**REQUIRED WORK**
If a line below contains the string "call", copy it out.

::: INFORMATION SHOWN

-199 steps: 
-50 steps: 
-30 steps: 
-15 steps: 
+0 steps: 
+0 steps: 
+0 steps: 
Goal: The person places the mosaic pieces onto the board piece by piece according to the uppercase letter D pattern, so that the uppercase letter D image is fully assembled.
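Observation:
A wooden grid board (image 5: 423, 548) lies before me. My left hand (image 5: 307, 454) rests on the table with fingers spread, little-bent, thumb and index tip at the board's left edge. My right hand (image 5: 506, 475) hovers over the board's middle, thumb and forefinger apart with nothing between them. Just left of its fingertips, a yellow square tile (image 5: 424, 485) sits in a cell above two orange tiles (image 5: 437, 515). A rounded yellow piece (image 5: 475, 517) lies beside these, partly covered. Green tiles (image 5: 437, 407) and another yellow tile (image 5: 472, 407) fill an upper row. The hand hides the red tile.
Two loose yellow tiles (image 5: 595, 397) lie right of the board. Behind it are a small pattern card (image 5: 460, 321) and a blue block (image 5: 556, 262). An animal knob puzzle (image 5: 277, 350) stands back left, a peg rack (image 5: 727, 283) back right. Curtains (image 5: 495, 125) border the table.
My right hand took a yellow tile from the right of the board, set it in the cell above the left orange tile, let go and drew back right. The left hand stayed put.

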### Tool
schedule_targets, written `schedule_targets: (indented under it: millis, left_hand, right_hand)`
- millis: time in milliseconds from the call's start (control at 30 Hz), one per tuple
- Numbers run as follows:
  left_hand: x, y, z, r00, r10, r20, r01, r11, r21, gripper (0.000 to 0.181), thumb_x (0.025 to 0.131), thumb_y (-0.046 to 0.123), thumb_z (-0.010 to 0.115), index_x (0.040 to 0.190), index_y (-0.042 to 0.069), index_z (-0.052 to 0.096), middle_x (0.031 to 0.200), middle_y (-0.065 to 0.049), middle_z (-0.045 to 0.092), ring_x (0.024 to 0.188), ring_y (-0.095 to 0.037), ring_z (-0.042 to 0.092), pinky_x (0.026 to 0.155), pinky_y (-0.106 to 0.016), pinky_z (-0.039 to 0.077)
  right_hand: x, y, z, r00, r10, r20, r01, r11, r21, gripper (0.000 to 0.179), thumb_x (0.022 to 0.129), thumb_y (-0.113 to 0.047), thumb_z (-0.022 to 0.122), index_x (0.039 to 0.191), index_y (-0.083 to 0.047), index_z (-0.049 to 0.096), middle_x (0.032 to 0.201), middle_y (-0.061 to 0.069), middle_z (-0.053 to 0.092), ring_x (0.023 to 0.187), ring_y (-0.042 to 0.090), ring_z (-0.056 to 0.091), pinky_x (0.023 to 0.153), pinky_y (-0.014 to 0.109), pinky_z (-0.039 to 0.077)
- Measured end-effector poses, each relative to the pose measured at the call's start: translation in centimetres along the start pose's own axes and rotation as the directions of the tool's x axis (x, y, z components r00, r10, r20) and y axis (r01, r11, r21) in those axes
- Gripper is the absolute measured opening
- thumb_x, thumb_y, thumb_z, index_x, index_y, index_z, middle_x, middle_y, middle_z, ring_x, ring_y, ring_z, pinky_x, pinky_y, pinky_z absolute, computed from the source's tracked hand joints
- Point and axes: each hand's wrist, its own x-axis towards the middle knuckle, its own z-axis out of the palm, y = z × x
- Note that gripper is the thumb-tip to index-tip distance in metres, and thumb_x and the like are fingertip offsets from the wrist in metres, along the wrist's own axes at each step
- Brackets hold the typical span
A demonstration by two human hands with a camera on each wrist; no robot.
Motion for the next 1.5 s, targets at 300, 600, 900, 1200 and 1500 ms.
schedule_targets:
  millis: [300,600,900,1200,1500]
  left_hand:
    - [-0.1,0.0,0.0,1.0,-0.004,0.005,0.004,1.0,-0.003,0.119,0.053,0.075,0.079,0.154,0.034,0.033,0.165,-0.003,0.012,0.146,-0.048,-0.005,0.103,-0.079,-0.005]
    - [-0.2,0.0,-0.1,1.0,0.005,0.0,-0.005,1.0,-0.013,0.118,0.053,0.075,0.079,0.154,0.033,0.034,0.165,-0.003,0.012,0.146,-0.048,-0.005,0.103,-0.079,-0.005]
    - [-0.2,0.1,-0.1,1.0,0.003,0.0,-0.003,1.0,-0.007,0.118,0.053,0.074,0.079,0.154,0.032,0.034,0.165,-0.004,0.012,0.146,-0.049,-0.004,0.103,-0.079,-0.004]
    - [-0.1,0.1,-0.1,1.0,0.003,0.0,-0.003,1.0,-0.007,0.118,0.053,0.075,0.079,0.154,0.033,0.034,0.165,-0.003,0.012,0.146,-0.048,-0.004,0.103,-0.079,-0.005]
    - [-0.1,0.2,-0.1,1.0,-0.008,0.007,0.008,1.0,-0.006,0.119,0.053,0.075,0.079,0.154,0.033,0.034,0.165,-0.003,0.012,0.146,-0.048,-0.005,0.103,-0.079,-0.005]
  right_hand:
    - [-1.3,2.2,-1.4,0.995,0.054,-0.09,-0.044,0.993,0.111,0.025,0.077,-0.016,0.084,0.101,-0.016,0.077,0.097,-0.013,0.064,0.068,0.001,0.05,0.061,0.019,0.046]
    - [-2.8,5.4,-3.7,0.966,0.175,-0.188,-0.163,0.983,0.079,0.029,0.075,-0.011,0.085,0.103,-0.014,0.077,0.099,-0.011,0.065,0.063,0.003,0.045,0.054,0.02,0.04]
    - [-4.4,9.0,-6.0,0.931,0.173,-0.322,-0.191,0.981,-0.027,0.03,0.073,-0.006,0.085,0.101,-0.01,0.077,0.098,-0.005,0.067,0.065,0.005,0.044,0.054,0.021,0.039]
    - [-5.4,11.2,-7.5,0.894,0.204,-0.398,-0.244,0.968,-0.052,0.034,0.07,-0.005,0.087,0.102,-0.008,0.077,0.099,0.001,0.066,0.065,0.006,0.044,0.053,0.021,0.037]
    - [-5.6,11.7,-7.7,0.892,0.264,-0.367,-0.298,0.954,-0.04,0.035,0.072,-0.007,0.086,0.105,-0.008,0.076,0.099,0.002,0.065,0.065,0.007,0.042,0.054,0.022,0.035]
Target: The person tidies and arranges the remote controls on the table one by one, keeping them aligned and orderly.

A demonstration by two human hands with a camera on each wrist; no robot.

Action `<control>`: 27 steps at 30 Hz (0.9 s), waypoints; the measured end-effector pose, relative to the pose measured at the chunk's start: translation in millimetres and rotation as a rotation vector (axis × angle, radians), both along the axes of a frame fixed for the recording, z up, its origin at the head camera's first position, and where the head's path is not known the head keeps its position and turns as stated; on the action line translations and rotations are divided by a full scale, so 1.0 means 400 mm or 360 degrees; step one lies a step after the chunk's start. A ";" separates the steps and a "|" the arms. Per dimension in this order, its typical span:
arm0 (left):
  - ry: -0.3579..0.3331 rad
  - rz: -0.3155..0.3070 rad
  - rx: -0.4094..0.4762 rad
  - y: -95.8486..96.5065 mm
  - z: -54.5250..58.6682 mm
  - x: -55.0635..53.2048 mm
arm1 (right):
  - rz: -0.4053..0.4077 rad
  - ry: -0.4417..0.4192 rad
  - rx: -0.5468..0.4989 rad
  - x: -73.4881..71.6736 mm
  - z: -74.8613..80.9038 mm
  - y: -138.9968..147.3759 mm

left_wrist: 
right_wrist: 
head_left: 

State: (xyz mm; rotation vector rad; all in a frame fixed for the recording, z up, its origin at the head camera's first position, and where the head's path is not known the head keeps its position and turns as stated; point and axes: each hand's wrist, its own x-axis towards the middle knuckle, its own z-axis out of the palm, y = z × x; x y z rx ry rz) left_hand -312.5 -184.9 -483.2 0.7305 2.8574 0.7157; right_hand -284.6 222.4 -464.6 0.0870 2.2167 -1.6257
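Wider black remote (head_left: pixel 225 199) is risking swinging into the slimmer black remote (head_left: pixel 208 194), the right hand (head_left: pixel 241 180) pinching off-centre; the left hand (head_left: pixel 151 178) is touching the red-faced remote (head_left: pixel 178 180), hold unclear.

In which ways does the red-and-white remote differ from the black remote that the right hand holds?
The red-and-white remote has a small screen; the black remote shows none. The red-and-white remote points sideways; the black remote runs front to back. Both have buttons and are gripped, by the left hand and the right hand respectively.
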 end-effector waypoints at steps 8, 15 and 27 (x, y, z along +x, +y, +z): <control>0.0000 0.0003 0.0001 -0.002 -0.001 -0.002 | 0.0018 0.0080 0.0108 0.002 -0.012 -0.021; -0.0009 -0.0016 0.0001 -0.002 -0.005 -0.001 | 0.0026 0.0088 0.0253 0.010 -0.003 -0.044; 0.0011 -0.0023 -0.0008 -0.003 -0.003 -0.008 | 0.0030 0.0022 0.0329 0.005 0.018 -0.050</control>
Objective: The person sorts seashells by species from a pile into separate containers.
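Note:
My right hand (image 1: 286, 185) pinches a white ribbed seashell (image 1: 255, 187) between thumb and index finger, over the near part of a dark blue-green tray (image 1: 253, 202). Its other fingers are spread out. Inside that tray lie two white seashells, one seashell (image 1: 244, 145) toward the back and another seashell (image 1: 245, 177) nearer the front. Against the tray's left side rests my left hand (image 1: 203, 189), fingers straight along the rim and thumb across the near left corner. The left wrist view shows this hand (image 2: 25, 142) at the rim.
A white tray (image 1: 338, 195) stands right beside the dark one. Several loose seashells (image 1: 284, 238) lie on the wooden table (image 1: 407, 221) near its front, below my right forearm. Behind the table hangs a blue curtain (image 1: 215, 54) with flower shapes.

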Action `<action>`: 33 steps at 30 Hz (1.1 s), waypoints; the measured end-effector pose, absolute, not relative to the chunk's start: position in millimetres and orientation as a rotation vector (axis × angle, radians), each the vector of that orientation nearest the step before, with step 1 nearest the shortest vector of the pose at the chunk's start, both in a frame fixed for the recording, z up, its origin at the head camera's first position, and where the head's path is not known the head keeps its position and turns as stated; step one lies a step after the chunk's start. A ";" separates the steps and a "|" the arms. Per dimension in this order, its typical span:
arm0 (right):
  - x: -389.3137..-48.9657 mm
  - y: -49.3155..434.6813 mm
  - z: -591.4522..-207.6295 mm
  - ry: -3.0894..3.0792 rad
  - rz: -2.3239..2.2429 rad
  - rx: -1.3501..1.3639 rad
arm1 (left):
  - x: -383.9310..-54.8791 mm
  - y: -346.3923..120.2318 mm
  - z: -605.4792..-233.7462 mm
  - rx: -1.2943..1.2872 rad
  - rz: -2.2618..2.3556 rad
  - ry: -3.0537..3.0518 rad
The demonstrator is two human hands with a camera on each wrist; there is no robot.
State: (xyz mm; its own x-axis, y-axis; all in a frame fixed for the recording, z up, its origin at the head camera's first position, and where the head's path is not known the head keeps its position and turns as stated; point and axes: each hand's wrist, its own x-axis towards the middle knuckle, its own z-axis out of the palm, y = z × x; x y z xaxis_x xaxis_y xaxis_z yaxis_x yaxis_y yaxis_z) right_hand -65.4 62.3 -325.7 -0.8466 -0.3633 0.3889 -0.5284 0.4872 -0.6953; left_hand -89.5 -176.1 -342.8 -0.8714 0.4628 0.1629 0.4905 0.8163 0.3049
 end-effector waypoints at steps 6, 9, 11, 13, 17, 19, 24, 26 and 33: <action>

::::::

**EXPECTED ANSWER**
- millis: time in milliseconds from the call's start (control at 30 Hz), one per tuple
- Measured end-effector poses, each relative to the pose measured at the call's start: translation in centimetres along the start pose's own axes and rotation as the directions of the tool's x axis (x, y, z components r00, r10, r20) and y axis (r01, r11, r21) in those axes

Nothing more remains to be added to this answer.